Years ago I had an aunt who lived in Nassau in the Bahamas, running a hotel with her husband, and the only time I was ever lucky enough to get out to stay with her I remember asking her if in this paradise there was anything at all she ever missed from England.
"Oh, yes," she said. "Two things. Crispy green apples. And changeable weather."
I could understand the crispy green apples. But changeable weather?
"Every day here is the same," she said. "Glorious sunshine. Bright, wonderful sunshine. You have no idea how sick you can get of everlasting blue skies and everlasting sunshine. How I long for the weather to have a few surprises! How nice it would be to be caught in the rain! How I miss being able to chat to people about what the weather might do today!"
Interesting. And this weekend I have gained another insight into international cultural deprivation, because my son and Italian daughter-in-law have been staying with us for four days. My son Tom lives and works in Rome, married to Renata, whom he met when she was working in TV in London, so they are well used to life both in Britain and in Italy. The result was that they spent a good part of their time over here shopping for things they could not get in Rome.
Like kettle descaler
"They must have descaler in Rome, surely?" I said. "If things get scaled up in Rome, you must have descaler."
"We do," they said." But not kettle descaler. This is because they do not have kettles in Italy. Kettles are for making te a. They do not make tea in Italy, so there are no kettles, so there is no kettle descaler."
Also there is no crunchy peanut butter in Italy, which my son greedily stocked up on, nor mint jelly, for that matter. Or jackets. Tom is tall and slim, but also quite broad-shouldered. Italian men are very rarely tall and thin and broad-shouldered, so he can never find jackets in Rome which fit him; the solution to his problem, he has now discovered, lies in Marks & Spencer in Bath.
There was also Renata's Wellington boot problem. Her parents have a house and garden outside Rome, which gets quite muddy, but where Rome is deficient in boots, Frome is not; we took them to the big Mole Valley Farmers shop near there, where they went delirious over the available choice of gumboot styles. They also bought a boot remover, something she had never seen before.
Renata intends to get into jam-making this autumn, but can't get hold of the right stuff in Rome to do it with. Luckily, she found all the equipment she needed in the new Lakeland shop in Bath, as well as a size of bread tin you can't get in Rome.
But the thing she most enjoyed finding was a book called Shop Horror by Guy Swillingham, which celebrates the best/ worst puns committed in the names of British shops. It's just a series of photos of shop fronts – for instance, of flower shops called "Floral and Hardy" or "Nottingham Florist", or a South Coast Chinese restaurant called "Brighton Wok" ...

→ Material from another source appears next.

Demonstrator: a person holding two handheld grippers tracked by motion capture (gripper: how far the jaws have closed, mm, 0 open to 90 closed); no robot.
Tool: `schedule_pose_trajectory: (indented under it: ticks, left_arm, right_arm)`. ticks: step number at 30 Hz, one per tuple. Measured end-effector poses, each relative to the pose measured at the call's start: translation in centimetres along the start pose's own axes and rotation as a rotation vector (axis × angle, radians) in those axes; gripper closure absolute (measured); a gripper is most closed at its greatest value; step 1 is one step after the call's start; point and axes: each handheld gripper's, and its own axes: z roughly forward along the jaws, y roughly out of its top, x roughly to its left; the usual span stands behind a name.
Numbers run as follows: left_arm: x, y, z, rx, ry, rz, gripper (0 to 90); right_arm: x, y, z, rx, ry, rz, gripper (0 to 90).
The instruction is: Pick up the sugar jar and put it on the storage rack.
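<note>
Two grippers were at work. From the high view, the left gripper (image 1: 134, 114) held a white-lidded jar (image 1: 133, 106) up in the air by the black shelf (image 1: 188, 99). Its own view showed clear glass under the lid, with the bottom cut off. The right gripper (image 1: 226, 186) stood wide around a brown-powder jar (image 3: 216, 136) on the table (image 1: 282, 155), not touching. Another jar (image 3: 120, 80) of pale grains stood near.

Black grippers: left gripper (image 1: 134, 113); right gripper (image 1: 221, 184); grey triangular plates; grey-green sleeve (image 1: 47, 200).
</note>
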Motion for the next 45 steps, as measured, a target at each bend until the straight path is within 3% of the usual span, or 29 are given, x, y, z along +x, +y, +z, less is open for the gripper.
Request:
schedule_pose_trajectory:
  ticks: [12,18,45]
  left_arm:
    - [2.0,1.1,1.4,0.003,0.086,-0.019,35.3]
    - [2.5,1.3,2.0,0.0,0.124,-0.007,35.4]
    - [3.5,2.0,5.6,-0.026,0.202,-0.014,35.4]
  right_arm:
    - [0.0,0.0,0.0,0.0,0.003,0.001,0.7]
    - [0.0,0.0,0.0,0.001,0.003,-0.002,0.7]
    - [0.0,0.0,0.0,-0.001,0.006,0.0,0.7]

"This is brilliant!" she said. "We just don't have puns in Italy. And we certainly don't have shop names with puns. And even if we did, nobody in Italy would ever do a book about it. Brilliant!"

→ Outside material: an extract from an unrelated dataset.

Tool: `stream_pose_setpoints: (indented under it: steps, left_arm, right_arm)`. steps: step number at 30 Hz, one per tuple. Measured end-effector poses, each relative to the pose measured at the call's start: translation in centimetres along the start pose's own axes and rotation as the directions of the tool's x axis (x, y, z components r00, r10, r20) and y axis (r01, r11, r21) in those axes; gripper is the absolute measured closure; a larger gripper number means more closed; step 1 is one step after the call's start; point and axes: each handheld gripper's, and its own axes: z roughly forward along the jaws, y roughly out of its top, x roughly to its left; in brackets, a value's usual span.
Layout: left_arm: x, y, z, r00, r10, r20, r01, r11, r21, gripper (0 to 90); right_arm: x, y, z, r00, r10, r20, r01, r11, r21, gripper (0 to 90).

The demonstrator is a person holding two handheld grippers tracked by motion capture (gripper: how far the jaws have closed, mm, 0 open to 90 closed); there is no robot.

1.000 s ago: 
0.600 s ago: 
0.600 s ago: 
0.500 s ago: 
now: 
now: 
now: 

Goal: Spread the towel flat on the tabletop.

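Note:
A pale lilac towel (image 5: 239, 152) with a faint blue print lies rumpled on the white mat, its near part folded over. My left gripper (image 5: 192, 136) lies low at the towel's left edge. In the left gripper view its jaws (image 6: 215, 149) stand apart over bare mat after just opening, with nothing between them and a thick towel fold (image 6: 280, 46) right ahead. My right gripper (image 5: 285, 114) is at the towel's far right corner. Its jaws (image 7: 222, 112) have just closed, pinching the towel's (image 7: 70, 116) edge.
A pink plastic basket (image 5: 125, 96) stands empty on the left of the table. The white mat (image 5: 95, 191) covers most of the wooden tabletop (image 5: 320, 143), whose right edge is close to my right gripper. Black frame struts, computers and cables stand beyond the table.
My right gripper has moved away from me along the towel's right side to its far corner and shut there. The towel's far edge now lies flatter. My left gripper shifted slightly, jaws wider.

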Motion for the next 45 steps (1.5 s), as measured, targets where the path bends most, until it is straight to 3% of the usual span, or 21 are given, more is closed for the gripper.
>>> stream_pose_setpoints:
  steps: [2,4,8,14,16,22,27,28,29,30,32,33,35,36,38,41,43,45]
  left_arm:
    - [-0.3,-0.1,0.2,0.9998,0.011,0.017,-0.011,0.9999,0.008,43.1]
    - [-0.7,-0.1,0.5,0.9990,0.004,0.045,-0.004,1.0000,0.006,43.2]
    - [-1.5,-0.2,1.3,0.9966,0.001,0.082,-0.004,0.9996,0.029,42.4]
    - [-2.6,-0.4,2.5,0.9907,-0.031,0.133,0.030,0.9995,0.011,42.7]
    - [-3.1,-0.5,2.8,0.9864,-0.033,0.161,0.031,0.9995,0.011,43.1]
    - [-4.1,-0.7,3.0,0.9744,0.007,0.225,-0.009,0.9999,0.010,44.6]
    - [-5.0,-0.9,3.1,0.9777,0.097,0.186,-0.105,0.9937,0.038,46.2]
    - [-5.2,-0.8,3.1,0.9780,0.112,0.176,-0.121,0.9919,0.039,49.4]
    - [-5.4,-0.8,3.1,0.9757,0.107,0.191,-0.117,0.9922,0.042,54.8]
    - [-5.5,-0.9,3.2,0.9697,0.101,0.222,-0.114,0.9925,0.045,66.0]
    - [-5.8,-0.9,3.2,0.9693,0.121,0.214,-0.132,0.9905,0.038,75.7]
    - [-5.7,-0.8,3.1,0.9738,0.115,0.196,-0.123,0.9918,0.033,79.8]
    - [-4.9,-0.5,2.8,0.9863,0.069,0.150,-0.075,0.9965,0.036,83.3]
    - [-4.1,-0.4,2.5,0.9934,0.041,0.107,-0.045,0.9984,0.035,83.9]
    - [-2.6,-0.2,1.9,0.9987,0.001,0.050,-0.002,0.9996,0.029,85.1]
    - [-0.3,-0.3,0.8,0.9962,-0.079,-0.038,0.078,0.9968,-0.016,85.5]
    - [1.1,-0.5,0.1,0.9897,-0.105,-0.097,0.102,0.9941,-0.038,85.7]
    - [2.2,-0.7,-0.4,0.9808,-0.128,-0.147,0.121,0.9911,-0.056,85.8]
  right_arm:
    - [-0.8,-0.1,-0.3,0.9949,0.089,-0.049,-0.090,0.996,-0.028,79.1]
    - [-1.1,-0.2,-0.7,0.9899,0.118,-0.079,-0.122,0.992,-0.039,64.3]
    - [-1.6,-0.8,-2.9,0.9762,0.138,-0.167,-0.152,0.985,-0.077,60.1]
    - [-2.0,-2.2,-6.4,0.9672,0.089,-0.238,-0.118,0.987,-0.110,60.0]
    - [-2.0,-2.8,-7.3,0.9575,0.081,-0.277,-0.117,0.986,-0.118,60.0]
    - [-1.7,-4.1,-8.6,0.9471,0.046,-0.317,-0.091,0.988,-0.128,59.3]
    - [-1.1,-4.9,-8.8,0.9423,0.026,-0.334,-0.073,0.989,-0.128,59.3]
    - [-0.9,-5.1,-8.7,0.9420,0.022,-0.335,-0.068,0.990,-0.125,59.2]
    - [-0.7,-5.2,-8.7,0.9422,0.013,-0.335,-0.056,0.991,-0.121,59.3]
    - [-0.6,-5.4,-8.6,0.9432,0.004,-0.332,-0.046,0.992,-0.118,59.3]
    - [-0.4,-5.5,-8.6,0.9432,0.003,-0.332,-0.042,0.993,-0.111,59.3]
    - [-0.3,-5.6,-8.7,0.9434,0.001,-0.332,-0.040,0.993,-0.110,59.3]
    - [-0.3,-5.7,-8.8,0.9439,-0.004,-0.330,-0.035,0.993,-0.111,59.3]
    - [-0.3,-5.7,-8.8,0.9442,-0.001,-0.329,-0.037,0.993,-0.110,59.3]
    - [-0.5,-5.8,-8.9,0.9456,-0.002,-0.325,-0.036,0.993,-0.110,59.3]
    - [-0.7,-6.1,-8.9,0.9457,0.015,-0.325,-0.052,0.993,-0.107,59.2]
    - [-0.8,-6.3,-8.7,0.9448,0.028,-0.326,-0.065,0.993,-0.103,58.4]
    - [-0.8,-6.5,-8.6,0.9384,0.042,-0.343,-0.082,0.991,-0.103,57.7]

She did relent later, saying that the Italian word for shoe was "scarpe" and she had once seen a shoe shop in Italy called "Scarpe Diem", but she insisted that puns were generally a closed book to the Italians, and Tom agreed and said he had often tried to make puns in Italian and nobody had ever noticed. So although the other day I wrote a piece suggesting that the French did various things better than we did, I have made partial amends today by discovering that we British do things better as well.